Yes, and this implies an urgent need to analyze the risks before they materialize and to take steps to reduce them. Biotechnology, nanotechnology, and artificial intelligence pose especially serious risks of accidents and abuse. (See also “If these technologies are so dangerous, should they be banned?” )
One can distinguish between, on the one hand, endurable or limited hazards, such as car crashes, nuclear reactor meltdowns, carcinogenic pollutants in the atmosphere, floods, volcano eruptions, and so forth, and, on the other hand, existential risks – events that would cause the extinction of intelligent life or permanently and drastically cripple its potential. While endurable or limited risks can be serious – and may indeed be fatal to the people immediately exposed – they are recoverable; they do not destroy the long-term prospects of humanity as a whole. Humanity has long experience with endurable risks and a variety of institutional and technological mechanisms have been employed to reduce their incidence. Existential risks are a different kind of beast. For most of human history, there were no significant existential risks, or at least none that our ancestors could do anything about. By definition, of course, no existential disaster has yet happened. As a species we may therefore be less well prepared to understand and manage this new kind of risk. Furthermore, the reduction of existential risk is a global public good (everybody by necessity benefits from such safety measures, whether or not they contribute to their development), creating a potential free-rider problem, i.e. a lack of sufficient selfish incentives for people to make sacrifices to reduce an existential risk. Transhumanists therefore recognize a moral duty to promote efforts to reduce existential risks.

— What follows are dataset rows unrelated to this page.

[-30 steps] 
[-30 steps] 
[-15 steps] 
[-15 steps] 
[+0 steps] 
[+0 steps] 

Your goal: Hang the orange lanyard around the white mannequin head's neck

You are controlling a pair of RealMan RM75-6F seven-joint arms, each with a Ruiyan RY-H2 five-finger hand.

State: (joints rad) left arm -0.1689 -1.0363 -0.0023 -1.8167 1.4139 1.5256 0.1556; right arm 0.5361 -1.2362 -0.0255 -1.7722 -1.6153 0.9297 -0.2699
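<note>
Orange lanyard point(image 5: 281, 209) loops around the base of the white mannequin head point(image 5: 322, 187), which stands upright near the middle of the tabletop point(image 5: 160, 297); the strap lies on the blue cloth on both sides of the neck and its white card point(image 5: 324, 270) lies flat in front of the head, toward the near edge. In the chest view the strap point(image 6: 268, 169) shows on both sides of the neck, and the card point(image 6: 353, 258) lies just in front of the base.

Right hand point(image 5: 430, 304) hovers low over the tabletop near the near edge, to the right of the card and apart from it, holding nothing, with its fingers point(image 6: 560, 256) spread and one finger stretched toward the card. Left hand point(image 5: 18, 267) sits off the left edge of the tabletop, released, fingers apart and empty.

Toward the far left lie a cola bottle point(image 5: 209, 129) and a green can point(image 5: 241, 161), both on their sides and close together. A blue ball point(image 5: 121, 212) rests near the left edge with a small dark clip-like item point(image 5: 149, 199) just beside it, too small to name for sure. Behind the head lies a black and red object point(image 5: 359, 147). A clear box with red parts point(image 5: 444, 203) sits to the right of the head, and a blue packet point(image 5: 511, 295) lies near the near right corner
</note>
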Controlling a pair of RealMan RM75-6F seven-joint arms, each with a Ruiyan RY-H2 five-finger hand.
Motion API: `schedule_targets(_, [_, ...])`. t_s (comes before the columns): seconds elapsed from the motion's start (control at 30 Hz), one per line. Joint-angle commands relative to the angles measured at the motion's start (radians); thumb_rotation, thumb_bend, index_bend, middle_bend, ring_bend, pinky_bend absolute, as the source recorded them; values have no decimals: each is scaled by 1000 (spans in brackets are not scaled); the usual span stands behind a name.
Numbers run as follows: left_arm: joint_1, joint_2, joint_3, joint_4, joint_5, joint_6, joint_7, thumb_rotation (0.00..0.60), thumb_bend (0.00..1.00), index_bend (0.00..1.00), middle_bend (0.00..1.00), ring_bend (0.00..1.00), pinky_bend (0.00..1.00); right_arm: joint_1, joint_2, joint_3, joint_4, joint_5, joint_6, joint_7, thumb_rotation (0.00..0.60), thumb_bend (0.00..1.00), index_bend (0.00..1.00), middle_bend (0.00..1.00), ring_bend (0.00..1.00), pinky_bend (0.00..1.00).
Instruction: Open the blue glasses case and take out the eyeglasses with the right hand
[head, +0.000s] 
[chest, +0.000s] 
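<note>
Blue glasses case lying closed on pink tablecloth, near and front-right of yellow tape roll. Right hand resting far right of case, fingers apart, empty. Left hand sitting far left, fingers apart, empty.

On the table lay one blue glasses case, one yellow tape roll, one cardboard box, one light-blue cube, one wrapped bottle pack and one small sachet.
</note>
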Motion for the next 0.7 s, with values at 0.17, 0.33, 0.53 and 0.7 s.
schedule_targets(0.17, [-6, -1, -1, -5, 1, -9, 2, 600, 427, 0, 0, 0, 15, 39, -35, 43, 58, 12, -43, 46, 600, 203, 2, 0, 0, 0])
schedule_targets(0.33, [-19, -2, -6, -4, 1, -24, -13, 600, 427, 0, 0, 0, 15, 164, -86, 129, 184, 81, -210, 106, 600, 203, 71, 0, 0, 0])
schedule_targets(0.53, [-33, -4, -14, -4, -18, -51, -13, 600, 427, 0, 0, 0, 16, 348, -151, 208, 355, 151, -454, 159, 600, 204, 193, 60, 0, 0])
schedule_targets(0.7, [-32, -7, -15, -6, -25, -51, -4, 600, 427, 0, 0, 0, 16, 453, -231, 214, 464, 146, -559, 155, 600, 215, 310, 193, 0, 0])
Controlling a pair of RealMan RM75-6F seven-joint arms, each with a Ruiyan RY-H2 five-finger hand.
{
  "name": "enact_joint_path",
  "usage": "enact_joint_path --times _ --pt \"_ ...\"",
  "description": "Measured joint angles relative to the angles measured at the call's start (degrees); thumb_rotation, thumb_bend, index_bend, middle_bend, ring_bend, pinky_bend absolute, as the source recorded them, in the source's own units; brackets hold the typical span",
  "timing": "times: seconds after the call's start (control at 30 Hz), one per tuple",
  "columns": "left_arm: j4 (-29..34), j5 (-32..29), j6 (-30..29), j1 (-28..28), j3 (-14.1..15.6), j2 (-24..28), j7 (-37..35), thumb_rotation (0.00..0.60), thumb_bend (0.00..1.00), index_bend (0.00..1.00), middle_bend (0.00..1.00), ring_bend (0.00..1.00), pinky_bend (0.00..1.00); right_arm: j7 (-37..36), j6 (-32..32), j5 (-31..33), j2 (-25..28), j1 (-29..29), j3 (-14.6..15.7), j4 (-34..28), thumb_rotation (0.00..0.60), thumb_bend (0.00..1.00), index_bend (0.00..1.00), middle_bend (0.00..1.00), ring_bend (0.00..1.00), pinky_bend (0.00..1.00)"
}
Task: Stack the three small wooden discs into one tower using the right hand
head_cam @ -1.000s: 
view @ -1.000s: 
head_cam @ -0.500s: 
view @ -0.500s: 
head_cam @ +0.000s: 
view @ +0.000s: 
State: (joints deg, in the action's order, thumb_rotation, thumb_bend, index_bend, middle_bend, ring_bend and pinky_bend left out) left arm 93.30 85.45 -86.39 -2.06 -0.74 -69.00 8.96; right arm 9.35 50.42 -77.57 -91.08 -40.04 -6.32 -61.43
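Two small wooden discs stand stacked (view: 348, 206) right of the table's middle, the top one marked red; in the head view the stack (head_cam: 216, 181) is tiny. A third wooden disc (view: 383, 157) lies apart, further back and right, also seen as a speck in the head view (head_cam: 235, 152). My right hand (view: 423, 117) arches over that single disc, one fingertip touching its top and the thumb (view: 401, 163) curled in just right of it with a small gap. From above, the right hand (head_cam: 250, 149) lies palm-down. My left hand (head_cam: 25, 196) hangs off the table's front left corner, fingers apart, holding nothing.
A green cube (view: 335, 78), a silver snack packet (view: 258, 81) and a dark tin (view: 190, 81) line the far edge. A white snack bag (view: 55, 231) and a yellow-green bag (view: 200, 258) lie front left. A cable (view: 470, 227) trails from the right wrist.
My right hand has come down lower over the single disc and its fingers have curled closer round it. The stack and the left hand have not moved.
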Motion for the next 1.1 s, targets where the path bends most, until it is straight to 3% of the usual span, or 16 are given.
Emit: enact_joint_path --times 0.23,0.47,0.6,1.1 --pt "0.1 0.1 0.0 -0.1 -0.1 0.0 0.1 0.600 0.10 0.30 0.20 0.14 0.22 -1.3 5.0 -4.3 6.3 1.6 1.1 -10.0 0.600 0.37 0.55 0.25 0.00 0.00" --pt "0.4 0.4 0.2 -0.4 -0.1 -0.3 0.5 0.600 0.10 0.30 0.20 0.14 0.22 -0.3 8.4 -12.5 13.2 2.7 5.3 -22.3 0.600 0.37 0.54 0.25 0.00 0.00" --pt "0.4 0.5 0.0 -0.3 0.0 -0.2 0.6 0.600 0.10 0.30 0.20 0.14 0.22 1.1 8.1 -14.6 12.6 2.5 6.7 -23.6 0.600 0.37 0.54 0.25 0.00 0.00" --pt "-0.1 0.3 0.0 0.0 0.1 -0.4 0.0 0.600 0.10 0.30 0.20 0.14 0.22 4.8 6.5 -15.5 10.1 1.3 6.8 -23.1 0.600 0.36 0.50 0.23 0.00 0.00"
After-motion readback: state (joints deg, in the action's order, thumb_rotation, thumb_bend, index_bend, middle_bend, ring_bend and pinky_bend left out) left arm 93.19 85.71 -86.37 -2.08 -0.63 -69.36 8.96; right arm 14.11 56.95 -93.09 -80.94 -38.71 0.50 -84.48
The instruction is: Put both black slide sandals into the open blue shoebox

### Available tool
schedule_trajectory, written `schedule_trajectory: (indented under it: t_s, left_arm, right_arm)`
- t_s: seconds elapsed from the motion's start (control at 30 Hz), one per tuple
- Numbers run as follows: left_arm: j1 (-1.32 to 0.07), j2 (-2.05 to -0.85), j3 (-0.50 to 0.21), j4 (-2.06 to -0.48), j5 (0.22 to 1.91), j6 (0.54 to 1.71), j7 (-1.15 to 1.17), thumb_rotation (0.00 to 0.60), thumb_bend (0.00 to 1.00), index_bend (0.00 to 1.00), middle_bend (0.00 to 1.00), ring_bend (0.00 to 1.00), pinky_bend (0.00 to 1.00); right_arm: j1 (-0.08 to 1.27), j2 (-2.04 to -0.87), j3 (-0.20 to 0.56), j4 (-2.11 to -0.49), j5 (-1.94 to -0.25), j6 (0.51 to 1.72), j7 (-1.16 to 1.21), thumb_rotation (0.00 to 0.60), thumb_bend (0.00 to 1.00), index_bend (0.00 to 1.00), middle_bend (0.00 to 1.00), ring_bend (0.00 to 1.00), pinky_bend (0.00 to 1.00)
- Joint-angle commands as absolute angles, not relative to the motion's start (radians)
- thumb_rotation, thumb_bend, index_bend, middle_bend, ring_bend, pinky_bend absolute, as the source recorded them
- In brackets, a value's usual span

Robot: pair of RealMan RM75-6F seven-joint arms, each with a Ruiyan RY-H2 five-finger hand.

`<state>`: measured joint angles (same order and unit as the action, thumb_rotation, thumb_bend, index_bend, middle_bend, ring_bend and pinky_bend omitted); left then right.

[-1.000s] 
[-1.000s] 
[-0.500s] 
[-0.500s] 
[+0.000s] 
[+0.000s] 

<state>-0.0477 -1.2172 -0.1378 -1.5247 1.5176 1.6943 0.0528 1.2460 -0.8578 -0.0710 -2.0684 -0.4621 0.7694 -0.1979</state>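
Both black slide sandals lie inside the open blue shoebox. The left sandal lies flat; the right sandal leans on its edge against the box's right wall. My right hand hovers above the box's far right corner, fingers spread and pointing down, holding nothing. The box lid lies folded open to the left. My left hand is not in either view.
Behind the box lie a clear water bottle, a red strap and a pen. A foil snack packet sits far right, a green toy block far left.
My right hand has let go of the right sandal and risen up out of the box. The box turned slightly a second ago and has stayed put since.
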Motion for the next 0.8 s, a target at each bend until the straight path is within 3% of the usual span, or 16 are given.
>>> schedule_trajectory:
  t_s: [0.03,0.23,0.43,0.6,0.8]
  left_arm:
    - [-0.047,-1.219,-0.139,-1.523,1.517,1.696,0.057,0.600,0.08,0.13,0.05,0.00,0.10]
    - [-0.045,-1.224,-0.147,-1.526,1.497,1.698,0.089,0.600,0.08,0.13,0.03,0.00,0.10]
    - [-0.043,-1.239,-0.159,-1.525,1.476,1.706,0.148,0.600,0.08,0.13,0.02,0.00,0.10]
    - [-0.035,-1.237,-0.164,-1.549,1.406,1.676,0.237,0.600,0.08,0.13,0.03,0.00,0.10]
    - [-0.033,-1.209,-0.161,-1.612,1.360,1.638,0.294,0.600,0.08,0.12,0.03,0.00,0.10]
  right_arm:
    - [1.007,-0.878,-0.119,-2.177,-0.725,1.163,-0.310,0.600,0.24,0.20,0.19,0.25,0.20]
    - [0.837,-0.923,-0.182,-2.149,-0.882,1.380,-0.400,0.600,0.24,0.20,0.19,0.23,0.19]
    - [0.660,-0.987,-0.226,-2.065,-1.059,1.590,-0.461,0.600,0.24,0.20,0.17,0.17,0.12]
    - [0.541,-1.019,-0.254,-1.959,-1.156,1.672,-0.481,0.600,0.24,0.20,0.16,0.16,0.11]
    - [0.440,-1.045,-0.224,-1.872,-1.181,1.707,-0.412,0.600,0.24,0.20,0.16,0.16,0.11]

The gravest existential risks facing us in the coming decades will be of our own making. These include:
Destructive uses of nanotechnology. The accidental release of a self-replicating nanobot into the environment, where it would proceed to destroy the entire biosphere, is known as the “gray goo scenario”. Since molecular nanotechnology will make use of positional assembly to create non-biological structures and to open new chemical reaction pathways, there is no reason to suppose that the ecological checks and balances that limit the proliferation of organic self-replicators would also contain nano-replicators. Yet, while gray goo is certainly a legitimate concern, relatively simple engineering safeguards have been described that would make the probability of such a mishap almost arbitrarily small (Foresight 2002). Much more serious is the threat posed by nanobots deliberately designed to be destructive. A terrorist group or even a lone psychopath, having obtained access to this technology, could do extensive damage or even annihilate life on earth unless effective defensive technologies had been developed beforehand (Center for Responsible Nanotechnology 2003). An unstable arms race between nanotechnic states could also result in our eventual demise (Gubrud 2000). Anti-proliferation efforts will be complicated by the fact that nanotechnology does not require difficult-to-obtain raw materials or large manufacturing plants, and by the dual-use functionality of many of the basic components of destructive nanomachinery. While a nanotechnic defense system (which would act as a global immune system capable of identifying and neutralizing rogue replicators) appears to be possible in principle, it could turn out to be more difficult to construct than a simple destructive replicator. This could create a window of global vulnerability between the potential creation of dangerous replicators and the development of an effective immune system. It is critical that nano-assemblers do not fall into the wrong hands during this period.
Biological warfare. Progress in genetic engineering will lead not only to improvements in medicine but also to the capability to create more effective bioweapons. It is chilling to consider what would have happened if HIV had been as contagious as the virus that causes the common cold. Engineering such microbes might soon become possible for increasing numbers of people. If the RNA sequence of a virus is posted on the Internet, then anybody with some basic expertise and access to a lab will be able to synthesize the actual virus from this description. A demonstration of this possibility was offered by a small team of researchers from New York University at Stony Brook in 2002, who synthesized the polio virus (whose genetic sequence is on the Internet) from scratch and injected it into mice who subsequently became paralyzed and died.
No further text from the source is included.